[Records drawn from a dataset]
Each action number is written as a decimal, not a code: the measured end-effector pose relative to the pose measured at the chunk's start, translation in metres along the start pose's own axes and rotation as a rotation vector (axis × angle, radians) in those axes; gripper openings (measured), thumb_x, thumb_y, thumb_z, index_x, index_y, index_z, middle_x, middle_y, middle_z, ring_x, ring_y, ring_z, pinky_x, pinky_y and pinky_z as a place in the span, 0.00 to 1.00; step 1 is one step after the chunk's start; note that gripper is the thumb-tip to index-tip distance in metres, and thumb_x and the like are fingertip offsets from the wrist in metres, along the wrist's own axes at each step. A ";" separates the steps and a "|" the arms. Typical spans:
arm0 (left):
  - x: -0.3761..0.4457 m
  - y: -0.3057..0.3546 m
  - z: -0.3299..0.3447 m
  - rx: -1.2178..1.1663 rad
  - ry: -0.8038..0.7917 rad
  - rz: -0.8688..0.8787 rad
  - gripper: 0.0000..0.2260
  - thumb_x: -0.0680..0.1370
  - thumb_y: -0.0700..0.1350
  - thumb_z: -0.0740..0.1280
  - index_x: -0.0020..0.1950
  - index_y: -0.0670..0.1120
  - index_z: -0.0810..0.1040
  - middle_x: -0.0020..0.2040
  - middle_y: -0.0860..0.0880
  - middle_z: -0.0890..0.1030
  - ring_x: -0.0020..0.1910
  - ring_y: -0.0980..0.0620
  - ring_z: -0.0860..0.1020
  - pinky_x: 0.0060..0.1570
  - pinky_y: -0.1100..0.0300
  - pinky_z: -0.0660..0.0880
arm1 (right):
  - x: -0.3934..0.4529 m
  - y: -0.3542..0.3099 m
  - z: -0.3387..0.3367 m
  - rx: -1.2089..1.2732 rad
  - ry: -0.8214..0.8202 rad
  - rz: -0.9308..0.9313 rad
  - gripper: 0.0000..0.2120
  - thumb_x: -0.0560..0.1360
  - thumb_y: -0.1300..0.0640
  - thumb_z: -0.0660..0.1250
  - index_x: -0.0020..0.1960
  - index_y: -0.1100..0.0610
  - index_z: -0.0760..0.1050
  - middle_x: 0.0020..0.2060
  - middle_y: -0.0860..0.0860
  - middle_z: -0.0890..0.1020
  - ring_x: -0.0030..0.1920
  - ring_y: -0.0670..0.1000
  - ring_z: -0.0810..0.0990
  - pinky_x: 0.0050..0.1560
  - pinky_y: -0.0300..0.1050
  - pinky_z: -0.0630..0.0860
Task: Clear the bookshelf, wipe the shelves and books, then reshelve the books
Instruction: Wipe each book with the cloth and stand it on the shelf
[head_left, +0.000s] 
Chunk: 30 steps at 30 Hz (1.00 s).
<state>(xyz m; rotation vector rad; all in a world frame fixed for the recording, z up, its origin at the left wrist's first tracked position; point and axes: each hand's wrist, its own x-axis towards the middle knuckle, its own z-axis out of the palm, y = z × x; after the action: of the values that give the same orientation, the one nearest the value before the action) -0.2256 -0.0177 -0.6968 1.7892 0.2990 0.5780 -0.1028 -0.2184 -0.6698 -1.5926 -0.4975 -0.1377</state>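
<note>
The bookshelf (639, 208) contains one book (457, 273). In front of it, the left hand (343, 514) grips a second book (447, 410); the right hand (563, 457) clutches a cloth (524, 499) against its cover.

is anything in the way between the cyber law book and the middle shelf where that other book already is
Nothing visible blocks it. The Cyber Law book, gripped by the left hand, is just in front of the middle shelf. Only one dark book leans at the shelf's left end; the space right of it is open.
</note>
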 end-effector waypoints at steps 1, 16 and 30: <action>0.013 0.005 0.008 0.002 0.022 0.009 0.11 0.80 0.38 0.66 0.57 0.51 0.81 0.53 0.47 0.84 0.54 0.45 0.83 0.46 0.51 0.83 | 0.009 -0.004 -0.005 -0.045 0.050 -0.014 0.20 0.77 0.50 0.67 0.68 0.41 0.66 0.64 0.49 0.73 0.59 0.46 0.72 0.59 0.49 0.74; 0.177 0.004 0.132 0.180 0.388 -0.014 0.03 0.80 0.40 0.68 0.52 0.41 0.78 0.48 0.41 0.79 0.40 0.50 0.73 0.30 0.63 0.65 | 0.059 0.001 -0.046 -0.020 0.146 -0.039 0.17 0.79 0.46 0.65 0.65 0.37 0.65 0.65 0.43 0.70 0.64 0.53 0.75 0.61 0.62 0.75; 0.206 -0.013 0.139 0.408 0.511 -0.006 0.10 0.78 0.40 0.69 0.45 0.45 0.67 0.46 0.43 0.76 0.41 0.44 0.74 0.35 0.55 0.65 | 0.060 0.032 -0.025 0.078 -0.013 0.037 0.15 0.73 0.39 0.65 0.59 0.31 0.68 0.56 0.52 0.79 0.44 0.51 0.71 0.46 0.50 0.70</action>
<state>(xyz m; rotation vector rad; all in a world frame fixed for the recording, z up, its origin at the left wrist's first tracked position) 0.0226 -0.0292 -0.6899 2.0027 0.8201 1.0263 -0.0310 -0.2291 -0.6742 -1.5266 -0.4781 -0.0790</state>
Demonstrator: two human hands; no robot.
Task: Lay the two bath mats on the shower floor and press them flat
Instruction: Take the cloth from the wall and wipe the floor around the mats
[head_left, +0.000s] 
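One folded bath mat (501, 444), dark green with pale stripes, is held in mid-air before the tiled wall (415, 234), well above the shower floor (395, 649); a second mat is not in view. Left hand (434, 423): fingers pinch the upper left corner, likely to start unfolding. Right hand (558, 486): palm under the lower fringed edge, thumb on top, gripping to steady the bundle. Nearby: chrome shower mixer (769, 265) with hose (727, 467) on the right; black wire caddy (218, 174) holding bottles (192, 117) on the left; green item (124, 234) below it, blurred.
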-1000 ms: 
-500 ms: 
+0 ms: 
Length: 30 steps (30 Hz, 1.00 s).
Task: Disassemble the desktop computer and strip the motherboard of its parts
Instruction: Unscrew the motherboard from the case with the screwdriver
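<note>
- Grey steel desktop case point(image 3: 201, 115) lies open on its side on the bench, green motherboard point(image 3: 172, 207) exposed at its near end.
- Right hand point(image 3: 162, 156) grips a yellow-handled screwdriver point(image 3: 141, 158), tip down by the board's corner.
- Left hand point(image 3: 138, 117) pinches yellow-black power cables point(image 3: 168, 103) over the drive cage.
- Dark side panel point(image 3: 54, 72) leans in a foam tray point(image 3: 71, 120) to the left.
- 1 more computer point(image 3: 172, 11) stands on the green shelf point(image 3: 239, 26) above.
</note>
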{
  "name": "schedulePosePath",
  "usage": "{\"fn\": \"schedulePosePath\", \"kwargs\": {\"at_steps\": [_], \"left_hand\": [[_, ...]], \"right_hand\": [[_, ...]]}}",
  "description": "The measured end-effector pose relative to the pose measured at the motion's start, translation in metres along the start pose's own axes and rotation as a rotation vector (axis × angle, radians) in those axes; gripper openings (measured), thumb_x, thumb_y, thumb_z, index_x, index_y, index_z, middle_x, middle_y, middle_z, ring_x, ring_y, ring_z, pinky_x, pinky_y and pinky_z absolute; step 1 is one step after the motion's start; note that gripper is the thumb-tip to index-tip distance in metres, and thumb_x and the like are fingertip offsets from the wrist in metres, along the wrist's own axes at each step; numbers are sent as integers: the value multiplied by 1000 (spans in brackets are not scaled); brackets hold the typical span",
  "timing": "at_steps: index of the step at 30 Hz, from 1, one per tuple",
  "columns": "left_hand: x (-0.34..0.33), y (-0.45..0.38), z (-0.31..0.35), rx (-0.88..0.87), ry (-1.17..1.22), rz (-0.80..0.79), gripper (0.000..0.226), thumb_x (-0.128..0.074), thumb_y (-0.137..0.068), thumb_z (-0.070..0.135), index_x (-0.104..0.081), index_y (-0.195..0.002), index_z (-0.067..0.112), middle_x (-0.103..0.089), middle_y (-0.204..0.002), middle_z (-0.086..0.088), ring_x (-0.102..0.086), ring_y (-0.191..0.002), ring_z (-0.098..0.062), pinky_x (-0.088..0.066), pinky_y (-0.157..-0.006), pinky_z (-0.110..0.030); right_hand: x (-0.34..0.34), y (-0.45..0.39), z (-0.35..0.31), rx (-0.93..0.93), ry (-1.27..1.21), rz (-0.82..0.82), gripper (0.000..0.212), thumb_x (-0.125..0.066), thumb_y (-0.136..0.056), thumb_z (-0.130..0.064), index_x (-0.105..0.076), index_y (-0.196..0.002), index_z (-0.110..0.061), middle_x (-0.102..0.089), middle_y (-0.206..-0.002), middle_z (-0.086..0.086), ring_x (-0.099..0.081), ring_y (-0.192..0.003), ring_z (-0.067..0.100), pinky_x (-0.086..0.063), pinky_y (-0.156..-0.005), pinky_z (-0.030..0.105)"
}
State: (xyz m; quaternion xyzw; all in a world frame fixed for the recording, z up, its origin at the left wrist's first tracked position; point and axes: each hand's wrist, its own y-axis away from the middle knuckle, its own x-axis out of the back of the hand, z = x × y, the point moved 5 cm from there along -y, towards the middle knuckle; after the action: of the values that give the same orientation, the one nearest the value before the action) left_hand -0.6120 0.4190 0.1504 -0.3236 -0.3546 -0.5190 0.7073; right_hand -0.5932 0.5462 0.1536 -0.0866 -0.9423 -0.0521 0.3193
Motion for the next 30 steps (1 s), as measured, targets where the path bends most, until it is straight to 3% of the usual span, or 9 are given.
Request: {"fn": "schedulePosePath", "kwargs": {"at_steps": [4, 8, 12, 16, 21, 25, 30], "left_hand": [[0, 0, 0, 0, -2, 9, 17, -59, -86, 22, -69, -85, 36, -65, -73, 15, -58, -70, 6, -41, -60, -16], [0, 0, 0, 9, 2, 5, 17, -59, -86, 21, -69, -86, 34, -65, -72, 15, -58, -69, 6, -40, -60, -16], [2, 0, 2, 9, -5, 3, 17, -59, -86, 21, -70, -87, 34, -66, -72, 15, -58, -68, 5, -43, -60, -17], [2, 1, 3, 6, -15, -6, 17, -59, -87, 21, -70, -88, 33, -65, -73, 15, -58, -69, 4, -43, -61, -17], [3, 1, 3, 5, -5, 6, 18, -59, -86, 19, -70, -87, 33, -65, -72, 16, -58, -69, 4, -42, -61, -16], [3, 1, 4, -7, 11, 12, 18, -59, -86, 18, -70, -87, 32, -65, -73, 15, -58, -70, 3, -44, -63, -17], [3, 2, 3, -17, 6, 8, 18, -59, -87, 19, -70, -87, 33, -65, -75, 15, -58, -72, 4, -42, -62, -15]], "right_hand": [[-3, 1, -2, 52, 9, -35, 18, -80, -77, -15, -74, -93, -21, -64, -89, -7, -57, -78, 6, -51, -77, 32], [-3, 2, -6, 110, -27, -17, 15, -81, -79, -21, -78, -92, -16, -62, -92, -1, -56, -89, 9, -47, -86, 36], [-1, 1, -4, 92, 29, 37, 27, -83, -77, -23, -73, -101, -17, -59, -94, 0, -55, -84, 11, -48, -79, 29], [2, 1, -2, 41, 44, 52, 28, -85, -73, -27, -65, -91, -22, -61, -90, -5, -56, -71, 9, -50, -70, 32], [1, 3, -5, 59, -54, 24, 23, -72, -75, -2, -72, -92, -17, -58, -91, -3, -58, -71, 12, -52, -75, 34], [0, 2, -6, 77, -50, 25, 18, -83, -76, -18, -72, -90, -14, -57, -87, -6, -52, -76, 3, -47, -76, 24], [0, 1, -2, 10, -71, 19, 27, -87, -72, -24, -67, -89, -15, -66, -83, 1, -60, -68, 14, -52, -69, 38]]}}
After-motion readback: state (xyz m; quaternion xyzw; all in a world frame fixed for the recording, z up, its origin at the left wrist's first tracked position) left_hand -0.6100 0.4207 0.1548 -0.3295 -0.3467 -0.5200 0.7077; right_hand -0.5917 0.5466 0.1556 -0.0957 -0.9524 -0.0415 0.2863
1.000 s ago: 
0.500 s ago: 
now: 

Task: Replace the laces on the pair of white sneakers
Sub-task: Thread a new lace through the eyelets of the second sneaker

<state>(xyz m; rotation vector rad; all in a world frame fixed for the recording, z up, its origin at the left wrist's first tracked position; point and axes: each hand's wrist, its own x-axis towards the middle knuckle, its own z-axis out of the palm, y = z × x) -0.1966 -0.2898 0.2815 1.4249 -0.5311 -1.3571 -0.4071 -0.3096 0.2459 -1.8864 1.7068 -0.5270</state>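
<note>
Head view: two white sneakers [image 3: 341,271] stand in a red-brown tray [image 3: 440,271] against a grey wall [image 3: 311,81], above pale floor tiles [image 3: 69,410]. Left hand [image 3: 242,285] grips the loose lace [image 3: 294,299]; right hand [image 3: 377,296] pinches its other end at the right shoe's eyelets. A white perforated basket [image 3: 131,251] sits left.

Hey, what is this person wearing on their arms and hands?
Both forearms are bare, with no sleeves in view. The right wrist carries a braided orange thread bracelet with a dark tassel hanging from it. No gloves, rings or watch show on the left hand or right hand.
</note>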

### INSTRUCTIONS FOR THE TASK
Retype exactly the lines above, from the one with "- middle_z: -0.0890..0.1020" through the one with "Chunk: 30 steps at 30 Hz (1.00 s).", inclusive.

### TASK RESULT
  - middle_z: -0.0890..0.1020
  - ring_x: -0.0030..0.1920
  - ring_y: -0.0670..0.1000
  - ring_z: -0.0810..0.0990
  - pinky_x: 0.0050..0.1560
  - pinky_y: -0.0300..0.1050
  - pinky_z: -0.0630..0.0860
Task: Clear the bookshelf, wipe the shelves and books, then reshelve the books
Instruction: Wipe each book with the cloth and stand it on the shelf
[head_left, +0.000s] 
Chunk: 30 steps at 30 Hz (1.00 s).

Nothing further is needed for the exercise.